Archive for January, 2012

Spring Symposium Day 2, Dr Bruce Clarke and Feast Recap

I love early morning meetings. 7:30 AM and we get hit with words like Systemic Acquired Resistance and Activator Triggers. It’s a warm yummy feeling, like maple syrup over bacon and waffles and I couldn’t be more happy to be in the front row. Yum Yum Yum. Pass the Pathology, please!! Especially when we are talking about natural plant defenses.

To be smart and fair, I should digress a moment as to last night’s activities.  Every year our annual meeting includes a dinner. We turn the 130 or so folks loose on a buffet, open several cases of Naumann Merlot and the Orc Feast begins. And when the Merlot and the Turfhead Orcs are melded into one, we take some poor industry notable, give them a microphone and ask them to talk. Some call this a Keynote Speech. I call it Speaker Survival.

Last year, the Orc Feast was Keynoted by none other then our own Maestro McCormick. He did a pretty good job at first by showing pictures of what he thought I looked like in the early online days. Something akin to Santa Claus meets Guy at Bus Stop. Funny. He had the crowd. Then he said something about job loss and the Orcs, had they not eaten the food, would have thrown it. However, they proclaimed The Maestro Turfhead worthy.

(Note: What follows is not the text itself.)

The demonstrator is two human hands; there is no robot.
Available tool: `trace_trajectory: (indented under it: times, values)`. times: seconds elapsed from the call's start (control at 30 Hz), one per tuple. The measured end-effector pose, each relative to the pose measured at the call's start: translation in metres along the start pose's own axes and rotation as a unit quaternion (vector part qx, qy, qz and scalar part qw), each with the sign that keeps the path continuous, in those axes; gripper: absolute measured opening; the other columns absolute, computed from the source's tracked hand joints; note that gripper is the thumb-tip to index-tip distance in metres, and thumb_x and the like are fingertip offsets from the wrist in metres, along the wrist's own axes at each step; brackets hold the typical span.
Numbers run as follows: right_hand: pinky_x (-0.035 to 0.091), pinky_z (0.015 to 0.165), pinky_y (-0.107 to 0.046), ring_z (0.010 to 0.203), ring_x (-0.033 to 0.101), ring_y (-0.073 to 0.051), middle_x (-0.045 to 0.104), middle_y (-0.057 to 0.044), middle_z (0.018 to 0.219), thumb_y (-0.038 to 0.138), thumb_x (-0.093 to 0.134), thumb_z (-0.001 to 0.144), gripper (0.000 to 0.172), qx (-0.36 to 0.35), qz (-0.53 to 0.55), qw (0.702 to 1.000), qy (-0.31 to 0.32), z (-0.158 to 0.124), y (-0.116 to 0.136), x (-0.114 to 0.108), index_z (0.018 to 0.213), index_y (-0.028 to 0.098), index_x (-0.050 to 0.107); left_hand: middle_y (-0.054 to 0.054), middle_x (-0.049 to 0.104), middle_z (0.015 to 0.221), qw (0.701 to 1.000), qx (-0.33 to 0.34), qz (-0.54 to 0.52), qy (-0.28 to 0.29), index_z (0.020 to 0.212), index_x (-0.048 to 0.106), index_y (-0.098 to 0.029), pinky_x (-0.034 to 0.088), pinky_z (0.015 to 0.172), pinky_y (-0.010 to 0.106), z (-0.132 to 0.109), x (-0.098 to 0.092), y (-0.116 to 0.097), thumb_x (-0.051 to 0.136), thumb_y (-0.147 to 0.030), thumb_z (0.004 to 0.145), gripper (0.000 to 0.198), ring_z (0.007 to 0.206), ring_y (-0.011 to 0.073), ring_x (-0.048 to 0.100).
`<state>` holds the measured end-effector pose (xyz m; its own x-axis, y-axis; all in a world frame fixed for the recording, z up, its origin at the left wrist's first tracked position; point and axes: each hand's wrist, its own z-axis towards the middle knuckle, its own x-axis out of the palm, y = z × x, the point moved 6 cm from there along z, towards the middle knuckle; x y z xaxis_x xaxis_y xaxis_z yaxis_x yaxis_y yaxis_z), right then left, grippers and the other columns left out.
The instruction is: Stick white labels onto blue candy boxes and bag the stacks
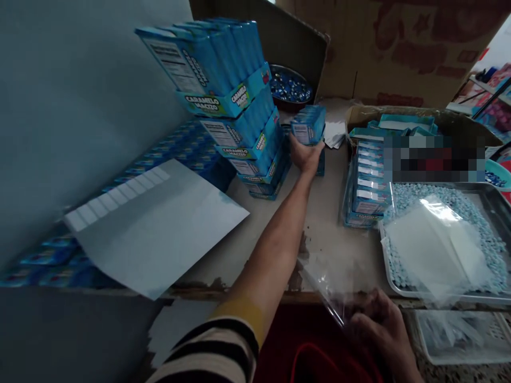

This year, our Keynote Victim was supposed to be Jon Scott, Chief of Agronomy for Nicklaus. But some crazy crap about some big contract to build some golf course for something called The Olympics meant that Mr. Scott was required to be on Air Bear and not with us. So…I did what I could and after my Crazy Train Collecting Neighbor declined the invitation I did what any good turfhead would do and reached out to Pat Jones.

Mr. Jones showed up. And he just rocked. The Orcs, lubed by MerlotGrog didn’t take it easy on him and he did fine. No food thrown. Plenty of good opinions. No Blood. No crashed Cruise Ships. Good deal.

But I digress….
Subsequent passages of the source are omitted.